We appreciate the interest of Drs. Hui and Wong in our recent report. We chose a 20% improvement in nocturnal paraesthesia from baseline as the primary end point because a 20% improvement is considered the primary end point in numerous controlled clinical trials, in diverse rheumatic conditions. There are no universally accepted outcome measurements in carpal tunnel syndrome (CTS), and at the time when the study began, the Disabilities of the Arm, Shoulder, and Hand questionnaire was not validated for the Spanish population. Nevertheless, the frequencies of patients showing 50% and 70% improvement were also reported and they were very similar to those showing 20% improvement.

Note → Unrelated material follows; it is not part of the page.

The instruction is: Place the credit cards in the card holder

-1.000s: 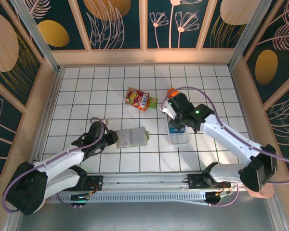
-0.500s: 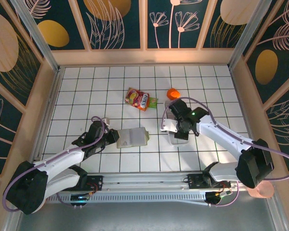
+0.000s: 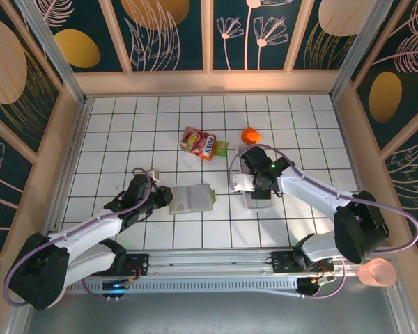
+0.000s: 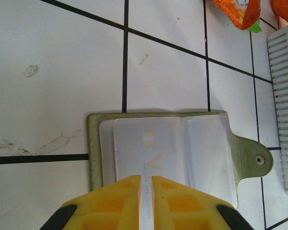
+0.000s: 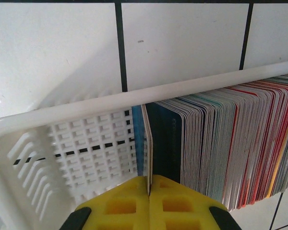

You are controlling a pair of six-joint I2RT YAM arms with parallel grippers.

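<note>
right gripper (image 5: 149,190) has dropped into the white tray (image 5: 86,108), clamped on the front credit card (image 5: 148,139); left gripper (image 4: 146,181) pinches card holder (image 4: 201,143) sleeve; extraction next.

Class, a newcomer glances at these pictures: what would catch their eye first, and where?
The tight colour-edged row of credit cards standing in the white tray, where the right gripper pinches the end card. Next, the open olive card holder lying flat, the left gripper closed on its clear sleeve.
</note>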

The excellent results of the injection group, in terms of patients experiencing relapses at 12 months, can be attributed to the population studied. Our patients were all ambulatory and had a primary diagnosis of idiopathic CTS in primary care units. Thus, our patients probably had an early diagnosis and treatment, and they were not patients referred from other hospital departments, who would probably have a longer evolution of the disease and/or associated diseases. Results of local injection could have been different in more severe cases of CTS referred to secondary or tertiary care units.
To extrapolate the real-life findings at 12 months to outcomes at 18 months may be an interesting approach, but data derived from direct observation of the clinical trial is surely more valuable for obtaining clinically relevant evidence. In fact, we are focusing future investigations in this direction. We agree with Drs. Hui and Wong that longer followup and using 100% improvement as the primary outcome might have modified the conclusions of the study.